--- Activity ---
Write out, word for word, only the data from its first line to the line containing "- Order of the".

____________________

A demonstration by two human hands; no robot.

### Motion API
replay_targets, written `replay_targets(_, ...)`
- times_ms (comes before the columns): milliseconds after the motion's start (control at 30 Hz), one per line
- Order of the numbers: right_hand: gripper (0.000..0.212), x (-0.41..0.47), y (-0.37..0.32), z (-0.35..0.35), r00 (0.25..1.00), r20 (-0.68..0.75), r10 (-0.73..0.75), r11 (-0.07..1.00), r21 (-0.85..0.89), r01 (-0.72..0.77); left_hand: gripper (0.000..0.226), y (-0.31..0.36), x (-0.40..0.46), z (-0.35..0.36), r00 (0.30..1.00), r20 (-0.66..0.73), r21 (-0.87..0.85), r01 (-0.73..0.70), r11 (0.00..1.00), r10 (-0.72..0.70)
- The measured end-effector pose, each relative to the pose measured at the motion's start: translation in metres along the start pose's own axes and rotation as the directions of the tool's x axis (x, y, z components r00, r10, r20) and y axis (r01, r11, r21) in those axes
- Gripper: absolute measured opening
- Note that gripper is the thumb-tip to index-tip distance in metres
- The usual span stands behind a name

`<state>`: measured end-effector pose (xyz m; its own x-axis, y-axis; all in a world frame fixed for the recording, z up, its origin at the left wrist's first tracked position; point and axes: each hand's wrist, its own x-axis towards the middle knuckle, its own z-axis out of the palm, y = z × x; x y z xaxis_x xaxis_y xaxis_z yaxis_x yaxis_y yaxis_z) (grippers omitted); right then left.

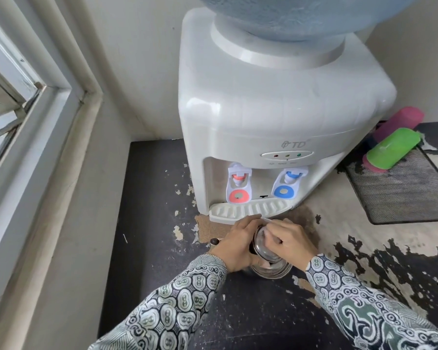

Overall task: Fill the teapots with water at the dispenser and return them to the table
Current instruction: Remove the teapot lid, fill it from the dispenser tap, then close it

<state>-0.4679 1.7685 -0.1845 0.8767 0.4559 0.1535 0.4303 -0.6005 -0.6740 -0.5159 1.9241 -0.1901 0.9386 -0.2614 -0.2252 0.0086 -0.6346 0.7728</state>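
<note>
Teapot (pixel 268 263): shiny steel; left hand (pixel 238 246) clamped round it, right hand (pixel 288 242) seemingly pinching lid.

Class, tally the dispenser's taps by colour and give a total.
Red tap: 1
Blue tap: 1
Total: 2

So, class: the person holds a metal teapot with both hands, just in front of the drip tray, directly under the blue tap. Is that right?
Not quite. In the head view both hands, left and right, do hold the metal teapot just in front of the drip tray, but it sits on the counter, not under the blue tap.
</note>
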Motion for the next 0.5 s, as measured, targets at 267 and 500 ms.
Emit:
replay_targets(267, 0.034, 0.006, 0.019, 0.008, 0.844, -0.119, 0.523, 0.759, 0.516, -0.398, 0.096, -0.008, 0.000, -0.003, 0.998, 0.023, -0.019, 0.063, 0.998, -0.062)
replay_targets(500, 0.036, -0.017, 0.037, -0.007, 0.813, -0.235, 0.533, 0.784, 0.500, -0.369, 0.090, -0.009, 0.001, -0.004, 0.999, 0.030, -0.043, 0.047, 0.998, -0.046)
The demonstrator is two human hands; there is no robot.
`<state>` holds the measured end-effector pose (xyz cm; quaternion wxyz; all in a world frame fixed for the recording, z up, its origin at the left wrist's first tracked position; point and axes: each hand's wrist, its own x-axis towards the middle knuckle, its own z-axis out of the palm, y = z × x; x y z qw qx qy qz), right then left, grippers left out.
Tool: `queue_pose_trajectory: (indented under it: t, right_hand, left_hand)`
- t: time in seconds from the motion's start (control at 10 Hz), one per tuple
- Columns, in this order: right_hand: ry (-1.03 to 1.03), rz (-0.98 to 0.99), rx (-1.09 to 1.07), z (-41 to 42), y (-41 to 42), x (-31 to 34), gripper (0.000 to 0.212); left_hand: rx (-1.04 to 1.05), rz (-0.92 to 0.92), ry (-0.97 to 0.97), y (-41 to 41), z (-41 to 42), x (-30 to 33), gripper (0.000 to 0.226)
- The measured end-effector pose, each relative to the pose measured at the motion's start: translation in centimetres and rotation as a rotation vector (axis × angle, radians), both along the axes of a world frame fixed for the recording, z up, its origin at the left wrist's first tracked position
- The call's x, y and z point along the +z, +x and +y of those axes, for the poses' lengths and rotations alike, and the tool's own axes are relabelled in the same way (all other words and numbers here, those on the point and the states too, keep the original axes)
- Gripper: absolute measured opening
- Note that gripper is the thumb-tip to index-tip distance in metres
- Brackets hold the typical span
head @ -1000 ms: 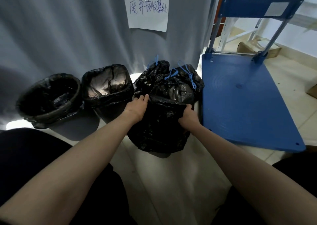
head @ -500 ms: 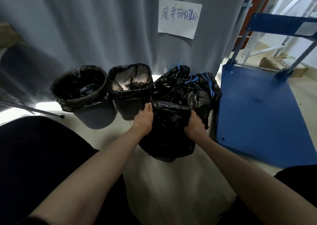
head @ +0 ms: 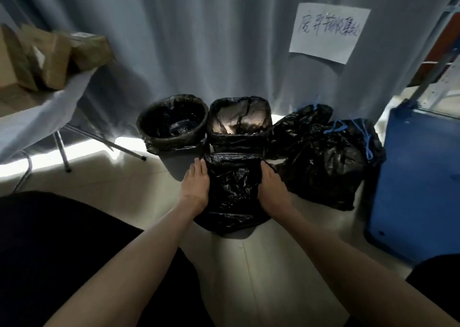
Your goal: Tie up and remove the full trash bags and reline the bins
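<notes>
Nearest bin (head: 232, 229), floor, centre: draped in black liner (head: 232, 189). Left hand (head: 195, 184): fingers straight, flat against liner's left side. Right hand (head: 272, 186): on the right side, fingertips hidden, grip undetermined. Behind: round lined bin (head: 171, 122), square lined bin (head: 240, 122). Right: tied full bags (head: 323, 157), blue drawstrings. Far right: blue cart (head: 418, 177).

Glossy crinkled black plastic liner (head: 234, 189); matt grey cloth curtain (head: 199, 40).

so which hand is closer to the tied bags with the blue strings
Right. The right hand rests on the near bin's liner just beside the tied bags; the left hand is on the liner's far side.
</notes>
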<state>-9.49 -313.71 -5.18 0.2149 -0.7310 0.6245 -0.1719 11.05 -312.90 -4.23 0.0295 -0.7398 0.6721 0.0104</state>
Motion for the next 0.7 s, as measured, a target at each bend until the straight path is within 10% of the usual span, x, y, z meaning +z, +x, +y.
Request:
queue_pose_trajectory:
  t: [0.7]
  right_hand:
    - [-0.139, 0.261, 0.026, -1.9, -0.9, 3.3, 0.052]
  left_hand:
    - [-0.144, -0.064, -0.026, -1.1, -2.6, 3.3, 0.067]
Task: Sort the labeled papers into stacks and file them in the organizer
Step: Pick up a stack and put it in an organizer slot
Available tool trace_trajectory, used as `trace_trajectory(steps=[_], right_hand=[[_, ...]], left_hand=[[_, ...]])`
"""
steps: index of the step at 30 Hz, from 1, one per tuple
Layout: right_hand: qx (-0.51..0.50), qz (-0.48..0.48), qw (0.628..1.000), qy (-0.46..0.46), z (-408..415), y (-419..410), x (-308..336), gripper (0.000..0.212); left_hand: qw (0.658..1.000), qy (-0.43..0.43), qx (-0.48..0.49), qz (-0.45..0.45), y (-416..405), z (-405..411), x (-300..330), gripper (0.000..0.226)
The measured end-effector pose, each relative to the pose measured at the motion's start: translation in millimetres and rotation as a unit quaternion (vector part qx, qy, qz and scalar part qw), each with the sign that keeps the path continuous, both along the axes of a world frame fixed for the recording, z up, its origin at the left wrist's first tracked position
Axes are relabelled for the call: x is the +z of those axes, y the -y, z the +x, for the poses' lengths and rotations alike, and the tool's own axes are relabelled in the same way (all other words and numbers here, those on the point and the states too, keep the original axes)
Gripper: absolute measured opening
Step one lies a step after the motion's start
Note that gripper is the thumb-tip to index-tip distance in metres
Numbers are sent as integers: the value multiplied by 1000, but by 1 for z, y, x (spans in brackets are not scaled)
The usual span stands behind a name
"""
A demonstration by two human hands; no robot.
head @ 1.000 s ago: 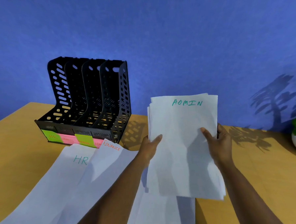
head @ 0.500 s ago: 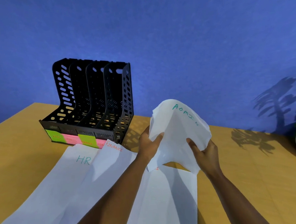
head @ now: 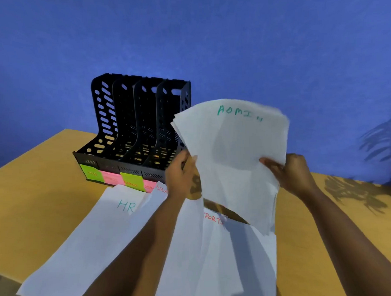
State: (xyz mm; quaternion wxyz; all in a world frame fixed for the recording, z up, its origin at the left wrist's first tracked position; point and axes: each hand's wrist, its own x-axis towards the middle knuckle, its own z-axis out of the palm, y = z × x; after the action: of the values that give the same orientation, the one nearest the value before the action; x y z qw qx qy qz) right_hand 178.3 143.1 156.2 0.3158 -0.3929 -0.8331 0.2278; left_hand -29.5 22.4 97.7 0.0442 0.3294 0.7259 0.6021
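A stack of white sheets marked ADMIN (head: 233, 150) is held upright above the table, just right of the black organizer (head: 141, 132). My left hand (head: 182, 175) grips its left edge and my right hand (head: 291, 172) grips its right edge. The organizer has several slots, with green and pink labels along its front. Flat on the table lie the HR stack (head: 86, 239), the FINANCE stack (head: 156, 195) partly under my left arm, and the REPORTS stack (head: 220, 259).
The wooden table (head: 34, 201) runs to a blue wall behind. A plant's shadow (head: 355, 193) falls on the table's right side and on the wall.
The ADMIN stack bent and dipped toward the table, then came back up and flattened. It now stands higher and closer to the organizer's right side, both hands still gripping its edges.
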Motion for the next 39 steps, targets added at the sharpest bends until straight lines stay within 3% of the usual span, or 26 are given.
trace_trajectory(steps=[2, 4, 8, 11, 14, 20, 24, 36, 39], right_hand=[[-2, -33, 999, -27, -11, 0, 14, 41], [-7, -69, 996, -63, -23, 1, 25, 40], [-15, -102, 987, -125, -59, 12, 41, 35], [-13, -109, 983, -146, -97, 25, 48, 22], [-14, -83, 986, -145, -136, 42, 49, 29], [-23, 88, 993, -75, -196, 65, 37, 24], [-16, 141, 990, 5, -223, 61, 26, 50], [-61, 144, 986, 66, -262, 51, -40, 64], [-65, 73, 995, 25, -268, 53, -54, 57]], left_hand=[[995, -73, 72, -10, 20, -22, -12, 33], [982, -120, 129, -75, 39, -44, -23, 41], [922, -178, 92, -331, 63, -81, -38, 72], [889, -193, 66, -409, 71, -94, -43, 80], [869, -218, 49, -442, 74, -105, -44, 82], [853, -229, 34, -468, 70, -124, -50, 88], [852, -219, 35, -474, 69, -125, -57, 92], [840, -198, -9, -506, 72, -126, -49, 100], [844, -190, -12, -501, 71, -127, -51, 103]])
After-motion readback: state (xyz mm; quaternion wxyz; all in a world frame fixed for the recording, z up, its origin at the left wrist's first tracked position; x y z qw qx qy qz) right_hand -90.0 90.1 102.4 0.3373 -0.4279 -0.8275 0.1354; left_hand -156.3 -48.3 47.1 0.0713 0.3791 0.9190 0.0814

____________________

--- Exercise result ---
A demonstration by two human hands; no robot.

### Motion API
replay_targets, written `replay_targets(_, ...)`
- times_ms (comes before the columns): milliseconds after the motion's start (control at 30 Hz), one per line
- Order of the numbers: right_hand: gripper (0.000..0.212), x (-0.41..0.47), y (-0.37..0.32), z (-0.35..0.35), r00 (0.25..1.00), r20 (-0.68..0.75), r10 (-0.73..0.75), r11 (-0.07..1.00), r21 (-0.85..0.89), r01 (-0.72..0.77); left_hand: gripper (0.000..0.226), y (-0.31..0.36), x (-0.40..0.46), z (-0.35..0.36), r00 (0.30..1.00), r20 (-0.66..0.73), r21 (-0.87..0.85), r01 (-0.73..0.70), r11 (0.00..1.00), r10 (-0.72..0.70)

What this exercise asked for has been supplied.